Only the pictures are dropped. Restate each line below word for word.

*** RECORDS SUPPLIED ***

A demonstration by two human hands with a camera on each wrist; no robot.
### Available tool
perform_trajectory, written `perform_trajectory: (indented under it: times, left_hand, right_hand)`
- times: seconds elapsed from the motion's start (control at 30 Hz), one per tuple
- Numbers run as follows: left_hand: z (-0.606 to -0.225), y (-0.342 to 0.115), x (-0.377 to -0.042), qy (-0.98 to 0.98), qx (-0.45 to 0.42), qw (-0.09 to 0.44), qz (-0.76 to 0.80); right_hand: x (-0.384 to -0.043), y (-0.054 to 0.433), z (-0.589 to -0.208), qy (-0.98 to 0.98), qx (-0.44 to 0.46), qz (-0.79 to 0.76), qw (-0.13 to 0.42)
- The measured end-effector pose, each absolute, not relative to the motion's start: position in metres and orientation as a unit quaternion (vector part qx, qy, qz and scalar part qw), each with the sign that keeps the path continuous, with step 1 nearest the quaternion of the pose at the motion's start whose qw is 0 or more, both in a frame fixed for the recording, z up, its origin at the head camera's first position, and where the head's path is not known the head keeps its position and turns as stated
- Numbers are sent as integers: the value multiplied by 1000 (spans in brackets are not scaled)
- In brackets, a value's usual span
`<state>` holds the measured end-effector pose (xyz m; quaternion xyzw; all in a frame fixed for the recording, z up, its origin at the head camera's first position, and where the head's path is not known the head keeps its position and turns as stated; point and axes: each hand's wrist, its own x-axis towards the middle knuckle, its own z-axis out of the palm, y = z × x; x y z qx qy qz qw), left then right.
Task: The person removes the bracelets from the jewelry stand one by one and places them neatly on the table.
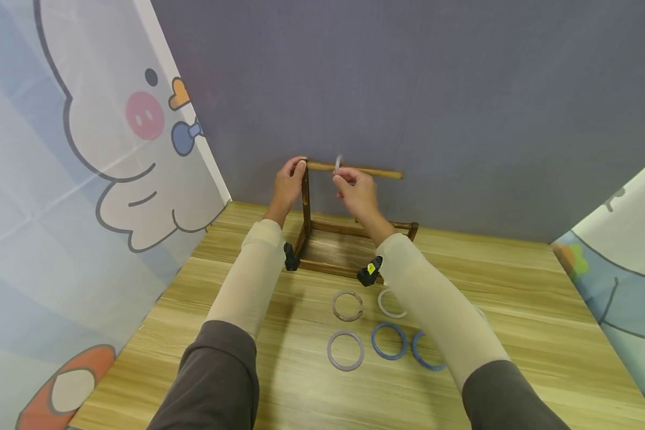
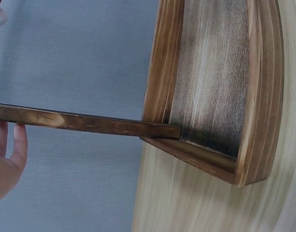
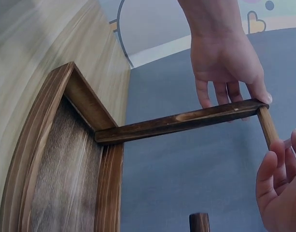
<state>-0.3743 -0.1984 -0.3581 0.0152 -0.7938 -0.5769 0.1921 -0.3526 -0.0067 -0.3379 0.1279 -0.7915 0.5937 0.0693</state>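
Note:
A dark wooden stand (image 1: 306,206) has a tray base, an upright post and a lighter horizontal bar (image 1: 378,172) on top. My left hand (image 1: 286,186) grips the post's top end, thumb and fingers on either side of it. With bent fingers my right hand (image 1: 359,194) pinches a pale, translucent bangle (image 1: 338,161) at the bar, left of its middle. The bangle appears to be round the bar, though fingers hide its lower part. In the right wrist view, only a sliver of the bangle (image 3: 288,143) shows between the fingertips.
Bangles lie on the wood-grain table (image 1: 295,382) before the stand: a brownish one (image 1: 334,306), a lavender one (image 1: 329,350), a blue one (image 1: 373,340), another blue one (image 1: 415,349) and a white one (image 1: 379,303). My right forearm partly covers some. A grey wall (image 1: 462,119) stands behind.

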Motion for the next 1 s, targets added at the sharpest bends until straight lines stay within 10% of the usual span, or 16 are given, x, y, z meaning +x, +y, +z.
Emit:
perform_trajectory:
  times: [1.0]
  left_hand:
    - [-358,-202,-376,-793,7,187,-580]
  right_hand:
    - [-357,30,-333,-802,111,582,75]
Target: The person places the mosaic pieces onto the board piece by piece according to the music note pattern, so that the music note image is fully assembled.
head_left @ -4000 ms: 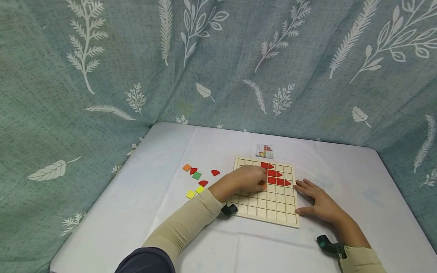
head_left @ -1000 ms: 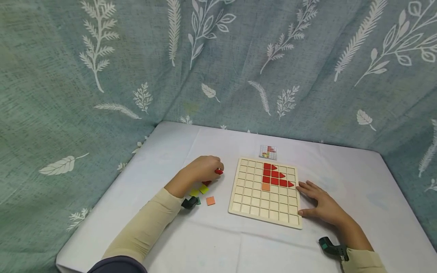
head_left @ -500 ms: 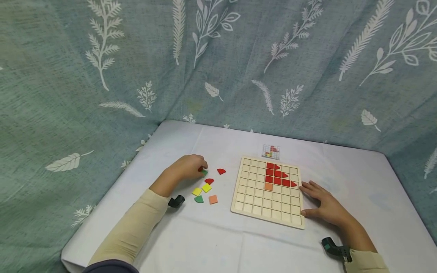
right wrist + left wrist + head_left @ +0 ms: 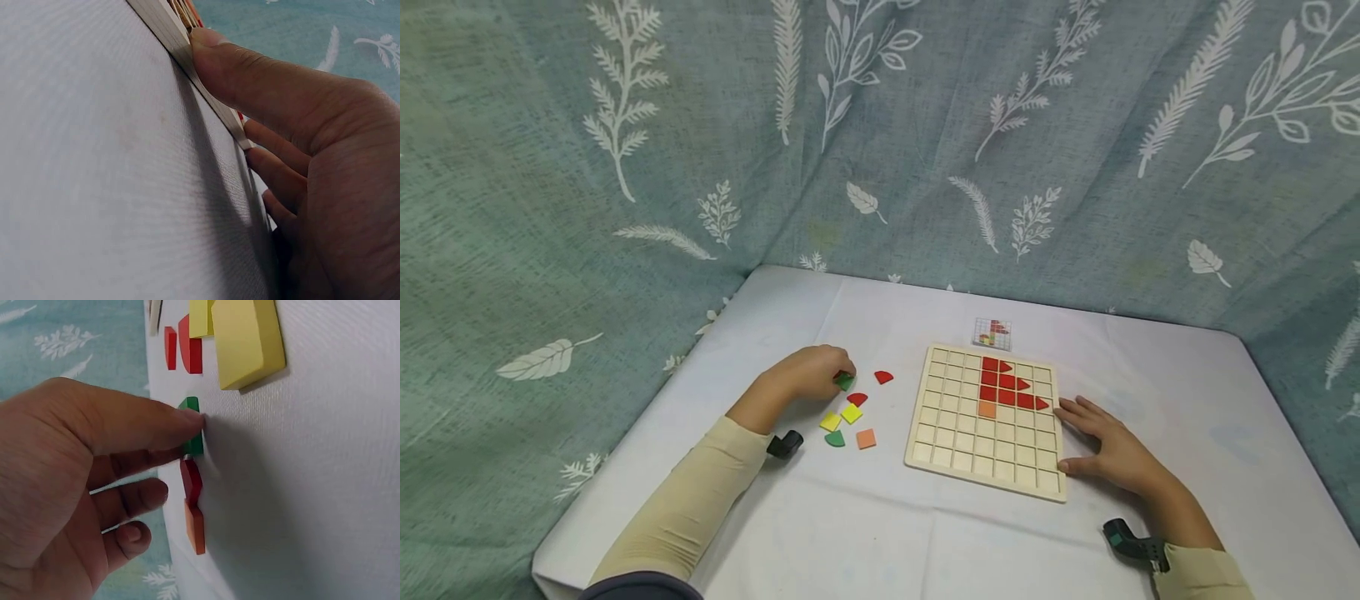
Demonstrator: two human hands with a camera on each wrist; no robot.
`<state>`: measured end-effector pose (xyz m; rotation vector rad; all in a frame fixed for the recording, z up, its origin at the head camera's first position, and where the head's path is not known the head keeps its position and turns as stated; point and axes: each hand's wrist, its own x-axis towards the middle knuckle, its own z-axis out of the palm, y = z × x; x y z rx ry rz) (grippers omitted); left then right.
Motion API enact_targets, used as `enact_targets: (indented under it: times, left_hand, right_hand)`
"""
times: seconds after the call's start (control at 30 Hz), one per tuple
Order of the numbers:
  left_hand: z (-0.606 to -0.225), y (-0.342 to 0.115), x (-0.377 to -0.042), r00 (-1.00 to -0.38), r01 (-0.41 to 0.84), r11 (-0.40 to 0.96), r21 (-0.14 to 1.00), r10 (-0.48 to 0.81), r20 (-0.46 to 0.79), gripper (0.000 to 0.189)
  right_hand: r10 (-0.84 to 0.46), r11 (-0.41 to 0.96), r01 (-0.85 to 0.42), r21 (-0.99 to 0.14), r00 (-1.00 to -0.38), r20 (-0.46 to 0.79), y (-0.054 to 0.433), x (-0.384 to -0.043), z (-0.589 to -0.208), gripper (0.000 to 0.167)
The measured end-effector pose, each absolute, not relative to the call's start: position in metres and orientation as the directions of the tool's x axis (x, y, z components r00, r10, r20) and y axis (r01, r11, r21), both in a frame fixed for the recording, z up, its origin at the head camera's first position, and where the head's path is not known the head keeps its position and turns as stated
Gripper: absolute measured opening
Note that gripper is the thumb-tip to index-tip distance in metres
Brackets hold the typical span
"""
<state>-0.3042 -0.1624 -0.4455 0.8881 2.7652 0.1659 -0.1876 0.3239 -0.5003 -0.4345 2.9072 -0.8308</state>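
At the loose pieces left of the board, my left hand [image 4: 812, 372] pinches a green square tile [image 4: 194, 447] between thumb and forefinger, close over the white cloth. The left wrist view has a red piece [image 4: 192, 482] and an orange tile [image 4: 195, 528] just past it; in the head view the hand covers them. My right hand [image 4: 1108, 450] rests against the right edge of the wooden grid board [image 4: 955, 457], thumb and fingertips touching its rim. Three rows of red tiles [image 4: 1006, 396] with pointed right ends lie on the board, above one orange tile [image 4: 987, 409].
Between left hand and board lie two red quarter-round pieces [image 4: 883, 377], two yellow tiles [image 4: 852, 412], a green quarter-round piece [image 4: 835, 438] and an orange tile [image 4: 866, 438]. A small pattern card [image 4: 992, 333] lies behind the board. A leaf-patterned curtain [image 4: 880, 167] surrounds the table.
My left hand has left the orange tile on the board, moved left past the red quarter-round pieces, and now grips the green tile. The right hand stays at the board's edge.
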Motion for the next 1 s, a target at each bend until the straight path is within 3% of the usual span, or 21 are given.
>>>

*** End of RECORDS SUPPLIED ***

> ANSWER AREA:
A demonstration by two human hands with a camera on each wrist; no robot.
### Available tool
perform_trajectory, written `perform_trajectory: (indented under it: times, left_hand, right_hand)`
- times: seconds elapsed from the motion's start (control at 30 Hz), one per tuple
- Numbers run as follows: left_hand: z (-0.606 to -0.225), y (-0.342 to 0.115), x (-0.377 to -0.042), qy (-0.98 to 0.98), qx (-0.45 to 0.42), qw (-0.09 to 0.44), qz (-0.76 to 0.80); right_hand: x (-0.384 to -0.043), y (-0.054 to 0.433), z (-0.589 to -0.208), qy (-0.98 to 0.98), qx (-0.44 to 0.46), qz (-0.79 to 0.76), qw (-0.13 to 0.42)
- The measured end-effector pose, each absolute, not relative to the motion's start: position in metres and orientation as a unit quaternion (vector part qx, qy, qz and scalar part qw), each with the sign that keeps the path continuous, with step 1 nearest the quaternion of the pose at the motion's start whose qw is 0 or more, both in a frame fixed for the recording, z up, its origin at the head camera's first position, and where the head's path is not known the head keeps its position and turns as stated
- Numbers are sent as integers: the value multiplied by 1000 (spans in brackets are not scaled)
- In brackets, a value's usual span
`<state>` holds the measured end-effector pose (xyz m; quaternion xyzw; all in a frame fixed for the recording, z up, its origin at the head camera's first position, and where the head's path is not known the head keeps its position and turns as stated; point and axes: each hand's wrist, its own x-axis towards the middle knuckle, its own z-axis out of the palm, y = z × x; x y z qx qy qz qw), left then right.
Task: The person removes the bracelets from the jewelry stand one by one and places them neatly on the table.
<state>-0.3743 -0.1984 -0.3581 0.0152 -0.7938 -0.5769 0.1921 -0.3526 -0.0067 -0.3379 0.1279 -0.7915 0.5937 0.0693</state>
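Note:
A dark wooden stand (image 1: 306,206) has a tray base, an upright post and a lighter horizontal bar (image 1: 378,172) on top. My left hand (image 1: 286,186) grips the post's top end, thumb and fingers on either side of it. With bent fingers my right hand (image 1: 359,194) pinches a pale, translucent bangle (image 1: 338,161) at the bar, left of its middle. The bangle appears to be round the bar, though fingers hide its lower part. In the right wrist view, only a sliver of the bangle (image 3: 288,143) shows between the fingertips.
Bangles lie on the wood-grain table (image 1: 295,382) before the stand: a brownish one (image 1: 334,306), a lavender one (image 1: 329,350), a blue one (image 1: 373,340), another blue one (image 1: 415,349) and a white one (image 1: 379,303). My right forearm partly covers some. A grey wall (image 1: 462,119) stands behind.
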
Motion for the next 1 s, targets added at the sharpest bends until straight lines stay within 10% of the usual span, or 16 are given, x, y, z meaning +x, +y, +z.
Emit:
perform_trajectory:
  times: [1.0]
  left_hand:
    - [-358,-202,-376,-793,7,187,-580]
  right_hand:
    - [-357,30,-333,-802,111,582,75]
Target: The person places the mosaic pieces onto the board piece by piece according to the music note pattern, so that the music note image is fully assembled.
head_left @ -4000 ms: 
head_left @ -1000 ms: 
head_left @ -500 ms: 
right wrist + left wrist + head_left @ +0 ms: 
Demonstrator: two human hands with a camera on each wrist; no robot.
`<state>`: measured end-effector pose (xyz m; rotation vector rad; all in a frame fixed for the recording, z up, its origin at the head camera's first position, and where the head's path is not known the head keeps its position and turns as stated; point and axes: each hand's wrist, its own x-axis towards the middle knuckle, its own z-axis out of the palm, y = z × x; x y z rx ry rz) (grippers omitted); left then right.
Motion API enact_targets, used as `enact_targets: (indented under it: times, left_hand, right_hand)`
"""
times: seconds after the call's start (control at 30 Hz), one per tuple
Order of the numbers:
  left_hand: z (-0.606 to -0.225), y (-0.342 to 0.115), x (-0.377 to -0.042), r00 (-1.00 to -0.38), r01 (-0.41 to 0.84), r11 (-0.40 to 0.96), r21 (-0.14 to 1.00), r10 (-0.48 to 0.81), r20 (-0.46 to 0.79), gripper (0.000 to 0.189)
  right_hand: r10 (-0.84 to 0.46), r11 (-0.41 to 0.96), r01 (-0.85 to 0.42), r21 (-0.99 to 0.14), r00 (-1.00 to -0.38), r20 (-0.46 to 0.79), y (-0.054 to 0.433), x (-0.384 to -0.043), z (-0.589 to -0.208), gripper (0.000 to 0.167)
The measured end-effector pose, each absolute, not relative to the call's start: position in metres and orientation as the directions of the tool's x axis (x, y, z components r00, r10, r20) and y axis (r01, r11, r21), both in a frame fixed for the recording, z up, its origin at the head camera's first position, and where the head's path is not known the head keeps its position and turns as stated
Gripper: absolute measured opening
Note that gripper is the thumb-tip to index-tip distance in metres
Brackets hold the typical span
"""
<state>-0.3042 -0.1624 -0.4455 0.8881 2.7652 0.1659 -0.1876 0.3239 -0.5003 -0.4345 2.9072 -0.8308</state>
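At the loose pieces left of the board, my left hand [image 4: 812, 372] pinches a green square tile [image 4: 194, 447] between thumb and forefinger, close over the white cloth. The left wrist view has a red piece [image 4: 192, 482] and an orange tile [image 4: 195, 528] just past it; in the head view the hand covers them. My right hand [image 4: 1108, 450] rests against the right edge of the wooden grid board [image 4: 955, 457], thumb and fingertips touching its rim. Three rows of red tiles [image 4: 1006, 396] with pointed right ends lie on the board, above one orange tile [image 4: 987, 409].
Between left hand and board lie two red quarter-round pieces [image 4: 883, 377], two yellow tiles [image 4: 852, 412], a green quarter-round piece [image 4: 835, 438] and an orange tile [image 4: 866, 438]. A small pattern card [image 4: 992, 333] lies behind the board. A leaf-patterned curtain [image 4: 880, 167] surrounds the table.
My left hand has left the orange tile on the board, moved left past the red quarter-round pieces, and now grips the green tile. The right hand stays at the board's edge.
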Motion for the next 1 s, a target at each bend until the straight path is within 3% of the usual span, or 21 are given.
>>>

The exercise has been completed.